* _What is being asked_: The required output is all lines below that contain the word "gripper".
------------------------------------------------------------------------
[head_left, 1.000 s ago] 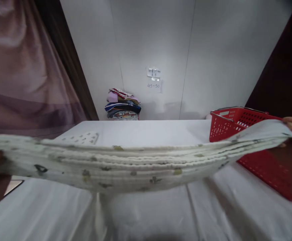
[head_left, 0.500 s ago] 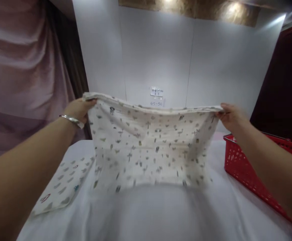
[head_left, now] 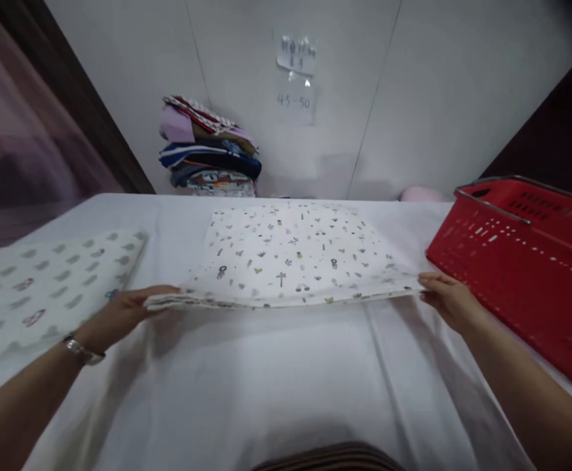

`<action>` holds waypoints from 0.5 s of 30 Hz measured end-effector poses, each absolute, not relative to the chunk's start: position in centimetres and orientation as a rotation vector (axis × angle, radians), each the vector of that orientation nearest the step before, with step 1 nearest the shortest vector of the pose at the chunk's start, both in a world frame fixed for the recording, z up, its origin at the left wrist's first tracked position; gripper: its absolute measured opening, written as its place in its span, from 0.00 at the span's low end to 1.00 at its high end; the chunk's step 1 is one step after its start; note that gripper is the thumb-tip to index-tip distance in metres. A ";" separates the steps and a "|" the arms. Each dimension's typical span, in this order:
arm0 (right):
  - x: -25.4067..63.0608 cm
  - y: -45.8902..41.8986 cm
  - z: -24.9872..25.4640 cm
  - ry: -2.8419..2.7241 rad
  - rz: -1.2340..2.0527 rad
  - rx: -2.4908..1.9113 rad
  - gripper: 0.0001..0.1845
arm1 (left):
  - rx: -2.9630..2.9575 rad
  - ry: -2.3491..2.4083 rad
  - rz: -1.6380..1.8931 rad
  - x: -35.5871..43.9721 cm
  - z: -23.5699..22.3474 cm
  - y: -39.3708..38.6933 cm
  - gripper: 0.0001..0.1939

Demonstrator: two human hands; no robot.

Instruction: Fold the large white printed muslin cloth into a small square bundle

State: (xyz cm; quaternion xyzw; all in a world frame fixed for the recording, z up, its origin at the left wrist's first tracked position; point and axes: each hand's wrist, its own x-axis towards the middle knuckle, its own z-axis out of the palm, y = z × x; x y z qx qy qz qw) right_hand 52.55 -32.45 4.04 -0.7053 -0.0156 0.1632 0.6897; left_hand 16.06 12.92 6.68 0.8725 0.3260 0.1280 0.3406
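A printed cloth (head_left: pixel 290 255) is held by its near corners between two hands, spread over the white-covered bench (head_left: pixel 276 392).

The left corner is pinched by the left hand (head_left: pixel 126 311) and the right corner by the right hand (head_left: pixel 446 297), fingers closed on the fabric in both; the cloth is stretched between them and extends away beyond them. Some fingertips are hidden by the fabric, the layers along the near edge are hard to count, and whether that edge touches the bench cannot be told. The grey-patterned cloth (head_left: pixel 55 281) beside the left hand is cut off by the picture's left border, the red basket (head_left: pixel 521 275) by the right; the upper paper's (head_left: pixel 296 53) writing is blurred.
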 end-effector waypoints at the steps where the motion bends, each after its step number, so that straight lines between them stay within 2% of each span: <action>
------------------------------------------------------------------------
* _Exercise response_:
`<action>` holds waypoints from 0.5 s of 30 Hz measured end-effector poses, each absolute, not relative to the chunk's start: position in centimetres and orientation as a rotation vector (axis × angle, radians), each the vector of that orientation nearest the step before, with step 1 nearest the shortest vector of the pose at the chunk's start, both in a world frame fixed for the recording, z up, its origin at the left wrist's first tracked position; gripper: its absolute measured opening, written as its place in its span, from 0.00 at the span's low end to 1.00 at its high end; the chunk's step 1 is one step after its start; note that gripper is the thumb-tip to index-tip distance in metres. A ";" separates the steps and a "|" the arms. Each dimension's typical span, in this order:
  - gripper: 0.0001..0.1845
  - gripper: 0.0001..0.1939

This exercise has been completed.